Pahuna: The Little Visitors is a 2018 Indian Nepali language film set in Sikkim directed by Pakhi Tyrewala and produced by Madhu Chopra and Priyanka Chopra under the banner Purple Pebble Pictures.

== Plot ==
In a remote village in hilly region of Nepal, Several gunshots are heard. The villagers are panicked. They rush to leave the village as soon as possible. While running, husband of Manju tells them to leave from another way and he'll distract the rebels. Manju then leaves the village with her three kids along with other villagers. But soon, Manju returns to the village fearing that her husband might get a gunshot. She hands over her 3 kids to villagers. Among the three kids, Pranay (Anmol Limbu) and Amrita (Ishika Gurung) can walk but the other one, Bishal is just few months old.

The villagers then walk across different hills. And in one night, while the two kids are having dinner, Rai Budo (Mahendra Bajgai) scares the kids telling about Yeti. His intention was to scare kids so they will have their dinner properly but the kids misunderstands. In the middle of the night, the villagers were discussing whether to go Pelling, Sikkim or not. There Rai Budo says the Christians are bad. Rai Budo also tells that the Christian Priest kidnaps the child and eats children. Pranay overhears the conversation and later warns Amrita.

Pranay and Amrita later escape taking Bishal along with them. They decide to take care of Bishal. While walking across the jungle, they come across an abandoned Bus and decide to stay there. They have enough supplies to stay alive for few days. The next morning, they see Christian Priest walking across jungle. Pranay recognizes the priest as he heard the old man saying Priests dress up in white or black wearing a cross sign.

One day, Pranay comes across an old man and tells him that he will help the old man graze his goats. The Old man then gifts him milk daily. Amrita also start working for a pregnant woman. They manage the shifts.
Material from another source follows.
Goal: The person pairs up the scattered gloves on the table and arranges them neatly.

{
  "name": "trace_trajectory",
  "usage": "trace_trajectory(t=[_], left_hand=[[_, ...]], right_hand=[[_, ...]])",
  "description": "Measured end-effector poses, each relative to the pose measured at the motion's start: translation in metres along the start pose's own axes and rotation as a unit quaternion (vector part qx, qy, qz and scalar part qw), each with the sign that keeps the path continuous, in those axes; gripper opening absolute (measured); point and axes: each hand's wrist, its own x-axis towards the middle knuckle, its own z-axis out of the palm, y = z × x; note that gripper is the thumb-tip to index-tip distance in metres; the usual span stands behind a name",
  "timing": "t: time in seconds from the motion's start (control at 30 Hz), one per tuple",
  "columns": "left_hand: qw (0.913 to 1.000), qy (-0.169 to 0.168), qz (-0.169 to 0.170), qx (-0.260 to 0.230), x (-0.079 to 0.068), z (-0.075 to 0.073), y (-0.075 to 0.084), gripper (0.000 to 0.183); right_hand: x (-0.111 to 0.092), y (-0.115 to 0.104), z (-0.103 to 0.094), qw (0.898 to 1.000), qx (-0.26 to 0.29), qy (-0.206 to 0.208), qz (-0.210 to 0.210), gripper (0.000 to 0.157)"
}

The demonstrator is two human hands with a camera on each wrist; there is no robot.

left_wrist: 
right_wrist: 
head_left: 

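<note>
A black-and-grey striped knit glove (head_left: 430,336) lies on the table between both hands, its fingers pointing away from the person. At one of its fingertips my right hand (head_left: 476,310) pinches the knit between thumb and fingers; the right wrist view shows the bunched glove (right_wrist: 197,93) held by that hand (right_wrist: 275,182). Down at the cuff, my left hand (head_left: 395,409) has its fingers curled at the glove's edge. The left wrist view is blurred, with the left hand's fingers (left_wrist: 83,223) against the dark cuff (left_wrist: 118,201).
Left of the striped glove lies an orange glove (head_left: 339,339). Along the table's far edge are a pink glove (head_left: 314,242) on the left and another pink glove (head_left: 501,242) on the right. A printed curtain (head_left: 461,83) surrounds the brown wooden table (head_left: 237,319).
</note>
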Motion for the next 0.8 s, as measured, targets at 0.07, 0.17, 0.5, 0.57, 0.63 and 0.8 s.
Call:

One day, the pregnant woman start feeling unwell as it is time for her delivery. And after delivery, she realizes that Bishal is alone without anyone around . She runs towards the Jungle only to see the van disappeared. When returning from work, Pranay sees the bus being towed and taken away. The driver says him that his brother is taken to Church by the Priest. Pranay says everything to Amrita. So they decide to steal Bishal from the Church. In the church they are scared. When confronted by the priest, they remain quiet. When priest says he will call Police, they ask priest to return their brother after which Priest leaves quietly whereas Pranay and Amrita prepares to attack priest. When the door opens, they are shocked to see their mother. They tell everything to their mom and their mom tells that Priests don't eat kids.

Mom takes the kids to their father. There they see that their father got a gunshot and is recovering. Meanwhile their villagers also arrive and all the Villagers Reconcile.

==Cast==
- Ishika Gurung as Amrita
- Anmol Limbu as Pranay
- Manju KC as Manju, Mother of three kids
- Saran Rai as Father
- Mahendra Bajgai as Rai Budo
- Binod Pradhan as the Old Man For whom Pranay works for
- Uttam Pradhan
- Banita Lagun

==Awards==
The film got a Special Mention in The International Feature Film Category at SCHLINGEL International Children's Film Festival in Germany.